### Problem requirements
Print the data below exactly, but only the lines from the one containing "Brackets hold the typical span" down to the one containing "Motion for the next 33", inclusive.

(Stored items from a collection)
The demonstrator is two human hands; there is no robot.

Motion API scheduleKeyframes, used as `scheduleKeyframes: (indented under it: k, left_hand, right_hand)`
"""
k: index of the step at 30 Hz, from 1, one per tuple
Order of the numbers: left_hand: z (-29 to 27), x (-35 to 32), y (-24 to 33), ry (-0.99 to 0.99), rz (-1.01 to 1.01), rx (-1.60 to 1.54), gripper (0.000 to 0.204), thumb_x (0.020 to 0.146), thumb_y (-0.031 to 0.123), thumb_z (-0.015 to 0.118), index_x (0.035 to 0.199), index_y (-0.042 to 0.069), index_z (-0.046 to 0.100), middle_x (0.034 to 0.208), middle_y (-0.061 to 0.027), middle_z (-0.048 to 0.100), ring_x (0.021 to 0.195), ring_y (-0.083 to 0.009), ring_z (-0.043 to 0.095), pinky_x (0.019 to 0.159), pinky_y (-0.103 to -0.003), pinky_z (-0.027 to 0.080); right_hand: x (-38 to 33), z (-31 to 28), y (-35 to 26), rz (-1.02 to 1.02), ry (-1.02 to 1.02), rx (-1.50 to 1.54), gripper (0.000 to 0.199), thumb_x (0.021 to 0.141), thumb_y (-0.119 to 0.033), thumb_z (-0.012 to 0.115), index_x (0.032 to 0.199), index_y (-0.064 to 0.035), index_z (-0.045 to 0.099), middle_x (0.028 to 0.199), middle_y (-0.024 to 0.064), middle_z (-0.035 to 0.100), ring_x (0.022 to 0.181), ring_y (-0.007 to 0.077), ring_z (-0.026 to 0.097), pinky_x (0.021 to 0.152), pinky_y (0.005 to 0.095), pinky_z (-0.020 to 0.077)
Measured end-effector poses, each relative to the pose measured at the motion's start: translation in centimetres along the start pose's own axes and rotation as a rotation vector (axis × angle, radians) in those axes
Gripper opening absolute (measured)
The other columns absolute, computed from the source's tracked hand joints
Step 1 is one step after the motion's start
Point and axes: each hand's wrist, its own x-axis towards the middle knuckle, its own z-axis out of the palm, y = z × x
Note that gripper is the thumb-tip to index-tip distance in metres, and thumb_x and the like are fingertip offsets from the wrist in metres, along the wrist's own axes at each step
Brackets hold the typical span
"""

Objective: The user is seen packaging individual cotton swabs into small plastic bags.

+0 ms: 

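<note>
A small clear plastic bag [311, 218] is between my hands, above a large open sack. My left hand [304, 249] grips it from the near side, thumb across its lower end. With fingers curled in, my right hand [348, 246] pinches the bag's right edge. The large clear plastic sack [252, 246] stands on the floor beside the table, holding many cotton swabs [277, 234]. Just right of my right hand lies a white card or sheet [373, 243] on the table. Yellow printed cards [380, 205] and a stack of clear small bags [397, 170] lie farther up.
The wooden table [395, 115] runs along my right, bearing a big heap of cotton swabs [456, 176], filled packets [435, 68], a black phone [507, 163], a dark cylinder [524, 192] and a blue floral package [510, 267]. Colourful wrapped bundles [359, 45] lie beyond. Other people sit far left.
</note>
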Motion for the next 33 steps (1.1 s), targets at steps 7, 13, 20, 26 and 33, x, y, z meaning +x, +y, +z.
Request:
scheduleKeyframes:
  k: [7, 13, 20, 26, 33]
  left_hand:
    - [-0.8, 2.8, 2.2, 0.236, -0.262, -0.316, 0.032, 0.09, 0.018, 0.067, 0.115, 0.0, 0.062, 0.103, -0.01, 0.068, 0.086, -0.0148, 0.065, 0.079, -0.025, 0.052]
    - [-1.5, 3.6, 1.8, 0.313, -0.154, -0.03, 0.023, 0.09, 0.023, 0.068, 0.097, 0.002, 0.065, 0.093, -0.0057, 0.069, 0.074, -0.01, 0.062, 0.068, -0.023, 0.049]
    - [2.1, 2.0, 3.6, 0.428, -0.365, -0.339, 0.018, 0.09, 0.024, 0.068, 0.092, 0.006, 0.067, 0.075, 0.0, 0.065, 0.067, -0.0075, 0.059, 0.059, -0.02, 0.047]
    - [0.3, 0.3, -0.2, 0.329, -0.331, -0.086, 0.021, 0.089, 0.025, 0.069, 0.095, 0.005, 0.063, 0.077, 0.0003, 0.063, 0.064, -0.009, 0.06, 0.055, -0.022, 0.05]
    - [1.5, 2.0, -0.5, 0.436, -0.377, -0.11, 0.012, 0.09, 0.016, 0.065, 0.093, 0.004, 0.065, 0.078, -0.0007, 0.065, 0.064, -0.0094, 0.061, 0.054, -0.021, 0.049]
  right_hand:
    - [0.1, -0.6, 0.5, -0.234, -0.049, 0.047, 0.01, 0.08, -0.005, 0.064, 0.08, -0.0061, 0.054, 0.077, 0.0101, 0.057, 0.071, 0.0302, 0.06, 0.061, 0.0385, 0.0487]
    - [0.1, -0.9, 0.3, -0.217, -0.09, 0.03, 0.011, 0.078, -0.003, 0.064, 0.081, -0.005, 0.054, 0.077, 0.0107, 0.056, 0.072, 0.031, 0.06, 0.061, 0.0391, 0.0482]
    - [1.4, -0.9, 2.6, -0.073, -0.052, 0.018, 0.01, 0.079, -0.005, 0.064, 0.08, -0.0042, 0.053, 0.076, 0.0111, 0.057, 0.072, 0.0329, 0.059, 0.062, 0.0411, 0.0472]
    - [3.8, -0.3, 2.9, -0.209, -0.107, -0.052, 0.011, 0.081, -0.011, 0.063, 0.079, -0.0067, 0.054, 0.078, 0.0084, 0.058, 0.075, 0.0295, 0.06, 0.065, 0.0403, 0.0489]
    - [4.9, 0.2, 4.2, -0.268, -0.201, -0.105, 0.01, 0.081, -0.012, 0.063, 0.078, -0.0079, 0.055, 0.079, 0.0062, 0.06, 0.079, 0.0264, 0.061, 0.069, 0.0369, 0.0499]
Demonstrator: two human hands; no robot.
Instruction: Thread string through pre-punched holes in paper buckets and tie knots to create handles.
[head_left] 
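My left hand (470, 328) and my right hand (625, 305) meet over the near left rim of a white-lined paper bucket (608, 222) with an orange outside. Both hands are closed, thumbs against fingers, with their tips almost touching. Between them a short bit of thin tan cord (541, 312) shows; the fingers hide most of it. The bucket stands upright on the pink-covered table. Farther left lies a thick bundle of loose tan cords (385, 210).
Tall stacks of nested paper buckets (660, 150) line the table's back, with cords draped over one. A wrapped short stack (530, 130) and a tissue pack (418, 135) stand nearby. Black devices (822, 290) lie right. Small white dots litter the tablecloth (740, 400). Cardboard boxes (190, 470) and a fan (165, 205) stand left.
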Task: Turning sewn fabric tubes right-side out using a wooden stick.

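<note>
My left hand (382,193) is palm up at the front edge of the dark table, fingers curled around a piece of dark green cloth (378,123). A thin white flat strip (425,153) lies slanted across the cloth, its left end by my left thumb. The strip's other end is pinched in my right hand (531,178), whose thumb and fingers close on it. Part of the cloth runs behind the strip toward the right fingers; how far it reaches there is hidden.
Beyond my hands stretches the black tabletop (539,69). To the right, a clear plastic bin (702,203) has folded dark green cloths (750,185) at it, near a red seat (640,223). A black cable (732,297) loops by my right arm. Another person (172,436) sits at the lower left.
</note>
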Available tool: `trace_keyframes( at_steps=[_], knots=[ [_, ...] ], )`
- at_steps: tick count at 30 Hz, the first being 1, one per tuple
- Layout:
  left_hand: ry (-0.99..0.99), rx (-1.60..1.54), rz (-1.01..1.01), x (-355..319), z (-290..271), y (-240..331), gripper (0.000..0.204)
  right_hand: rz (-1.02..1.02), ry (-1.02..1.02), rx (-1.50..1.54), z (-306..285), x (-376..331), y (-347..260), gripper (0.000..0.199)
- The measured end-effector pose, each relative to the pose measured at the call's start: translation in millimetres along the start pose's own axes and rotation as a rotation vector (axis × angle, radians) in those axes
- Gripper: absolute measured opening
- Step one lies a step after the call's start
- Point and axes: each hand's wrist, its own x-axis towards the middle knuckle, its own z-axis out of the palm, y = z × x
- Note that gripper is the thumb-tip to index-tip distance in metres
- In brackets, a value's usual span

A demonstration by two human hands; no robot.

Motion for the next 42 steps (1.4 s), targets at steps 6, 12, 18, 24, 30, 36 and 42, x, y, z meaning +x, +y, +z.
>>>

### Response to this task
Brackets hold the typical span
"""

Objective: The user is seen packaging individual cotton swabs into small plastic bags.

+0 ms: 

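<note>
A small clear plastic bag [311, 218] is between my hands, above a large open sack. My left hand [304, 249] grips it from the near side, thumb across its lower end. With fingers curled in, my right hand [348, 246] pinches the bag's right edge. The large clear plastic sack [252, 246] stands on the floor beside the table, holding many cotton swabs [277, 234]. Just right of my right hand lies a white card or sheet [373, 243] on the table. Yellow printed cards [380, 205] and a stack of clear small bags [397, 170] lie farther up.
The wooden table [395, 115] runs along my right, bearing a big heap of cotton swabs [456, 176], filled packets [435, 68], a black phone [507, 163], a dark cylinder [524, 192] and a blue floral package [510, 267]. Colourful wrapped bundles [359, 45] lie beyond. Other people sit far left.
</note>
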Motion for the next 33 steps (1.1 s), targets at steps 7, 13, 20, 26 and 33, x, y, z meaning +x, +y, +z.

Nothing else is needed to complete the exercise.